2. Lack of Preferential Treatment
The Court next considers whether the Settlement Agreement provides preferential treatment to any class member. The Ninth Circuit has instructed district courts to be “particularly vigilant” for signs counsel have allowed the “self-interests” of “certain class members to infect negotiations.” In re Bluetooth, 654 F.3d at 947.
The Settlement Agreement directs the Net Settlement Fund be distributed under a detailed Plan of Allocation. (Dkt. No. 601-2 at § 1.21.) The Plan of Allocation divides the Settlement Fund into two pools to “account for differences in the estimated damages suffered by business entities and non-California resident natural persons. Eighty-five percent of the Settlement Fund will be distributed to businesses and fifteen percent of the fund will be distributed to non-California natural persons, which reflects the estimated share of damages calculated by Plaintiffs' expert.” (Dkt. No. 601-1 at ¶ 27; Dkt. No. 601-3 (Plan of Allocation).) Further, “[t]he proposed Plan of Allocation affords proportionally greater value to purchases made in Southern California (1) compared to purchases made in Northern California (0.5) to reflect the relative strength of these claims, given that Plaintiffs pled claims on behalf of but did not move to certify a class of Northern California purchasers.” (Dkt. No. 601-1 at ¶ 29.) In accordance with the Plan of Allocation, the funds will be distributed in pro rata shares among class members who submit documentation of eligible purchases. (Dkt. No. 601-3 at ¶¶ 22-25.) Class Counsel attests proof of eligibility is necessary to prevent “fraudulent claimants that harness bots and AI to increase the scope and effectiveness of fraud.” (Dkt. No. 601-1 at ¶ 28.)

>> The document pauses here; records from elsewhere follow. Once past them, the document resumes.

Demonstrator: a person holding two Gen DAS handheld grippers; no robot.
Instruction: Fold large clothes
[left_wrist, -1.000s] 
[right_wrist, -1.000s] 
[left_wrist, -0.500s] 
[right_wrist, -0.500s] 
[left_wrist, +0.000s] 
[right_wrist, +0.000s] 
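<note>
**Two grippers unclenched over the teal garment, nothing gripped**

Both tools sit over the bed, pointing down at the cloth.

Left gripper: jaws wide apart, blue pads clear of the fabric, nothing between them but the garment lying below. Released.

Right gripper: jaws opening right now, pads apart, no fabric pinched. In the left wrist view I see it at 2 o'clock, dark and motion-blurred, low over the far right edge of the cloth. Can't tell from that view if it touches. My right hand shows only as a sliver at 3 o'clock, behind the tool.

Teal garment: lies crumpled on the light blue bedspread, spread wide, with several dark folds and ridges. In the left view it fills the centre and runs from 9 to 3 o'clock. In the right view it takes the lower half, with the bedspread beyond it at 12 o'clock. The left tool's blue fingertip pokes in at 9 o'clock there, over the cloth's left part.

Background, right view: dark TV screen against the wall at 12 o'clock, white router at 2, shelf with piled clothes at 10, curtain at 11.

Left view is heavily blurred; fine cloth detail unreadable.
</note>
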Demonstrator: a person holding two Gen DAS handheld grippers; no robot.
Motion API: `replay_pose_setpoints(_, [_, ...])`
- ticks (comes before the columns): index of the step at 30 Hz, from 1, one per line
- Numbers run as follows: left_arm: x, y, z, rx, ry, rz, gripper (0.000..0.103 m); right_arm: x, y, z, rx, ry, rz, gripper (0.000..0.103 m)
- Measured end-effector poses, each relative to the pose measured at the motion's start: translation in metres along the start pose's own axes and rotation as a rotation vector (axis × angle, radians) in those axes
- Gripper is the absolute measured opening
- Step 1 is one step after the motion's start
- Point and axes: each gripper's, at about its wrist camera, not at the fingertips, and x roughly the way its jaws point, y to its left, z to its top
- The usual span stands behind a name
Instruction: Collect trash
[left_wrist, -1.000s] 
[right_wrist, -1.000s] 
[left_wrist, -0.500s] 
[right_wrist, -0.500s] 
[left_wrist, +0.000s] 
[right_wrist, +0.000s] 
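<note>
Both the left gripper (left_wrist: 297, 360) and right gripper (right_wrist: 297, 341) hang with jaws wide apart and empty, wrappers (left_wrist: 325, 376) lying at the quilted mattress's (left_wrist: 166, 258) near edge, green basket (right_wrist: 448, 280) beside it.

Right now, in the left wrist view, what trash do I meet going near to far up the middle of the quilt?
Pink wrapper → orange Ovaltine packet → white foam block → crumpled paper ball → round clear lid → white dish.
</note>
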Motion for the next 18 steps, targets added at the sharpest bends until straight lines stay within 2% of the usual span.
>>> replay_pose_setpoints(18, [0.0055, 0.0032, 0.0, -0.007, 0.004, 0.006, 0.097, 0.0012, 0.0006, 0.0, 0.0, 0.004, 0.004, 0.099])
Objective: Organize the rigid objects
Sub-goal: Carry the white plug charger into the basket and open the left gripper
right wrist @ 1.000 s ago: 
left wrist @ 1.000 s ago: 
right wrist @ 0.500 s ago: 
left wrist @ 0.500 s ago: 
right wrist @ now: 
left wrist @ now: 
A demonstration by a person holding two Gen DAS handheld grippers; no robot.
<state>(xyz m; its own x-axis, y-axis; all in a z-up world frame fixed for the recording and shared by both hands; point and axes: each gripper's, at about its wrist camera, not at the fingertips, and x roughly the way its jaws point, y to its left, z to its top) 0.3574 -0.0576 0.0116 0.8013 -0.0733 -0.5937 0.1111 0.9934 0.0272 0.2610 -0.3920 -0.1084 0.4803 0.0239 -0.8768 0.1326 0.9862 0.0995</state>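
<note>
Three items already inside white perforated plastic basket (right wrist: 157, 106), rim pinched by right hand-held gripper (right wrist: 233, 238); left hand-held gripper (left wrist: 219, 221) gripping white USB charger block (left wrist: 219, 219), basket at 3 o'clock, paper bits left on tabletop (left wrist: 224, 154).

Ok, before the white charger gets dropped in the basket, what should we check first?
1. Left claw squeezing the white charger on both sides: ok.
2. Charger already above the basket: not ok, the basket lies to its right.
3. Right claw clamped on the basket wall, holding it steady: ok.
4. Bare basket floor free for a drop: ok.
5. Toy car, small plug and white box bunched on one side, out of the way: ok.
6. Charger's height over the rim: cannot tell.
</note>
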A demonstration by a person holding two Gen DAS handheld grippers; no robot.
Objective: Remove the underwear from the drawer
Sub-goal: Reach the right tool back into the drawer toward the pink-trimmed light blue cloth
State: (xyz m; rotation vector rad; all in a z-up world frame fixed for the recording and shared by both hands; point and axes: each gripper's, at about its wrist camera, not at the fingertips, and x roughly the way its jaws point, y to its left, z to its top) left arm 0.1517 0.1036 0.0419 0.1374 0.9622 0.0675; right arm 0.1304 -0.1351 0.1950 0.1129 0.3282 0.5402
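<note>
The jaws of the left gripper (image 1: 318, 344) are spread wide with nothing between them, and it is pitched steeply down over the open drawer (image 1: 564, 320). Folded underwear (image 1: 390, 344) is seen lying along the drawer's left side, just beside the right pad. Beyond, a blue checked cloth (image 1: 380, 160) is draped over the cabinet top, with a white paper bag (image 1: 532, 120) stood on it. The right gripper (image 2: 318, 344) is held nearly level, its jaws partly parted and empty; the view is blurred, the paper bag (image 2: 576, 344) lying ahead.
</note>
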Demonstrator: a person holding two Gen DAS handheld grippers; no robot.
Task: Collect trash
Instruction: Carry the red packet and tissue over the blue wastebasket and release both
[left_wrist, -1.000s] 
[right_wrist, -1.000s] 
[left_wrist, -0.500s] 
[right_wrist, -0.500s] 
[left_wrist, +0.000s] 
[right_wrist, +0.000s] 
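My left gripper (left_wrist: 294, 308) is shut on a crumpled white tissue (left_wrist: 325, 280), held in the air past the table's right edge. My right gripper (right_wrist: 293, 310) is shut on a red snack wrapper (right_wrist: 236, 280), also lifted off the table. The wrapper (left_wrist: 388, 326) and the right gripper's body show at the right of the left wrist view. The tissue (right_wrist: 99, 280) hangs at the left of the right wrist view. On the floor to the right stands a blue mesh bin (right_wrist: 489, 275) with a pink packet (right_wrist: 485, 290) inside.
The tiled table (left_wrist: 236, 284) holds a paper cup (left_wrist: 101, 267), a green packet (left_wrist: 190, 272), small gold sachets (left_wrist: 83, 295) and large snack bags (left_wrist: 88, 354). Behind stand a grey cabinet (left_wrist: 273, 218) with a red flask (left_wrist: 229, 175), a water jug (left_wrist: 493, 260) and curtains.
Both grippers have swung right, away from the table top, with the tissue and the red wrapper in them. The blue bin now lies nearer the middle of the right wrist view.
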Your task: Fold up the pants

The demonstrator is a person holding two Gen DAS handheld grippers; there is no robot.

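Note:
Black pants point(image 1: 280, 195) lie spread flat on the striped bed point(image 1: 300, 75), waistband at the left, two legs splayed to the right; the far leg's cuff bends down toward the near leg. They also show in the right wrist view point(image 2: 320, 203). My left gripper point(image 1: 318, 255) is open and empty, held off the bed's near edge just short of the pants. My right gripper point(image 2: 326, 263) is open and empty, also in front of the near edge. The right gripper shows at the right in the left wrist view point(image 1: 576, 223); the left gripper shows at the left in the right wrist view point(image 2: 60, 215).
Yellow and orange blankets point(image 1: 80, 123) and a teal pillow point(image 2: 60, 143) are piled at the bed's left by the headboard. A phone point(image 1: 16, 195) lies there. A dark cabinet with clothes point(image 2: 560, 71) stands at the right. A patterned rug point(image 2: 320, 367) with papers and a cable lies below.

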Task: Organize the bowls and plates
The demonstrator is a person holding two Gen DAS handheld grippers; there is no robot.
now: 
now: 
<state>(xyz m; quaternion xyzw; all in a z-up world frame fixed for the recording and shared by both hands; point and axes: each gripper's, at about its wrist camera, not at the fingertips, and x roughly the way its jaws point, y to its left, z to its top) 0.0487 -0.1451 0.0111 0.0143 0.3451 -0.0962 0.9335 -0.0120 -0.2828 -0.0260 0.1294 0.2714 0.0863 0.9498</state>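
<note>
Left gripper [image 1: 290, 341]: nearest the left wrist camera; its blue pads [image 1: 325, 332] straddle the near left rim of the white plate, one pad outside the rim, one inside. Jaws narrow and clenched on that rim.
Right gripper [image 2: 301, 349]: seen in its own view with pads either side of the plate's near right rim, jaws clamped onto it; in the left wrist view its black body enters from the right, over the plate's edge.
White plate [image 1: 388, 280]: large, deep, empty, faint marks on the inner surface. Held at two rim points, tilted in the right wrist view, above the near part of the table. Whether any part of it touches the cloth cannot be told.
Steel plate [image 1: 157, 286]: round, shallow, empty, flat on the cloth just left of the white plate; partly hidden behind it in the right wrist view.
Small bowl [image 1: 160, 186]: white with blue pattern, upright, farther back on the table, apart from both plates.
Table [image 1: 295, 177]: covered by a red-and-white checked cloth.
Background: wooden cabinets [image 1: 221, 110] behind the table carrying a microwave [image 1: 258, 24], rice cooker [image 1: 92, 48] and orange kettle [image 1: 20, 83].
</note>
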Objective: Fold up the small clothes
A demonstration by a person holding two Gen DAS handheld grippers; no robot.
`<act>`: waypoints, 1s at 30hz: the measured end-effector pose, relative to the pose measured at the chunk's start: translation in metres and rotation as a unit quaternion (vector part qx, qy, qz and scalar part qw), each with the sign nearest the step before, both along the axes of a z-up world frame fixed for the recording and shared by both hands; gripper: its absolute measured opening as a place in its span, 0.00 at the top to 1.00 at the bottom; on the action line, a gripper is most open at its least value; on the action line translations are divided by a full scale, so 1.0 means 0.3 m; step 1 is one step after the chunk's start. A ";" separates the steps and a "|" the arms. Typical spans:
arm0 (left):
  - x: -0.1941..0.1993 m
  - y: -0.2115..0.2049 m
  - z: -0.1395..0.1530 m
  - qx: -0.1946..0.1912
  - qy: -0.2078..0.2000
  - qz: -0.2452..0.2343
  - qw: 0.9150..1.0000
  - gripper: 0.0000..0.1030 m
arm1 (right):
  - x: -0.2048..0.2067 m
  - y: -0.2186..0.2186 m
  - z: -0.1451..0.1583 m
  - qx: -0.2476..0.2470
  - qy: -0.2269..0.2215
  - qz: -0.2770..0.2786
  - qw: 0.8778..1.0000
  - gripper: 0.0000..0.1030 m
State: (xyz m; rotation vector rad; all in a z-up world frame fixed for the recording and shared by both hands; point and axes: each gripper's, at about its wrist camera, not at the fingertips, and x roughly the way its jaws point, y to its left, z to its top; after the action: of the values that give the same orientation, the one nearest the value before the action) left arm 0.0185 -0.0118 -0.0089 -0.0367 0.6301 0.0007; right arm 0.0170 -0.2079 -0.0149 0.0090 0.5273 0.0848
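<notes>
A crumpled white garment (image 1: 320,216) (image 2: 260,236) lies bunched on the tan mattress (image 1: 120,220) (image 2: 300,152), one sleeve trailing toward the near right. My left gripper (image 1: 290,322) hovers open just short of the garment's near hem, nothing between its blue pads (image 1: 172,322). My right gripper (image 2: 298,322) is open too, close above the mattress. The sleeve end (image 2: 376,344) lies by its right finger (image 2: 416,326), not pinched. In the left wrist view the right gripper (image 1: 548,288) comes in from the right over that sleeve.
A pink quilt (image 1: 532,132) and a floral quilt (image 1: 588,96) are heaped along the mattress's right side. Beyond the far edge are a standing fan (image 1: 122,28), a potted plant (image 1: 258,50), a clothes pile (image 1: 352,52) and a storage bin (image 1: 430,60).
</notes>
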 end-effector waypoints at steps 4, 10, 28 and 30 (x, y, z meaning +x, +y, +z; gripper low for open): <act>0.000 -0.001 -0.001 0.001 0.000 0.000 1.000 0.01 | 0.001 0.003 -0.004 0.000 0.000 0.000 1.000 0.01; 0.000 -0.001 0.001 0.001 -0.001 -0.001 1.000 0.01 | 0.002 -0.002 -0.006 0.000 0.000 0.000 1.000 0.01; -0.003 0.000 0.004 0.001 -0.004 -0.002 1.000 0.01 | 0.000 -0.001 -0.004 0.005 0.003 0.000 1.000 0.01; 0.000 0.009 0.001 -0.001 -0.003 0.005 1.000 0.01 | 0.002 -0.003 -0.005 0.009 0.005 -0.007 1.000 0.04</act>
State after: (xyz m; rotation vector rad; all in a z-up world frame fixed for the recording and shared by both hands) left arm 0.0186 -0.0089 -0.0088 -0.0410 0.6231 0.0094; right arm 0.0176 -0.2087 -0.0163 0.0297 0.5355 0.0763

In addition, under the Settlement Agreement, the Settlement Class Representatives Fricke-Parkes Press, Inc., Bogard Construction, Inc., and Ritual Coffee Roasters, Inc. may apply for a Service Award. (Dkt. No. 601-2 at §§ 1.30, 16.1.) While the Settlement Agreement does not indicate the size of the service award that will be sought, the motion for preliminary approval indicates Plaintiffs will seek $5,000 service awards for each Settlement Class Representative. (Dkt. No. 601 at 28.)
Given the above, the Settlement Agreement does not appear to provide preferential treatment to any particular class members or the Settlement Class Representatives. The Court will defer ruling on the appropriateness of the amount of the requested service awards, if any,until final approval.
3. Range of Possible Approval
The third factor the Court considers is whether the settlement is within the range of possible approval. To evaluate whether the settlement amount is adequate, “courts primarily consider plaintiffs' expected recovery balanced against the value of the settlement offer.” Lenovo, 2018 WL 6099948, at *8. This requires the Court to evaluate the strength of Plaintiffs' case.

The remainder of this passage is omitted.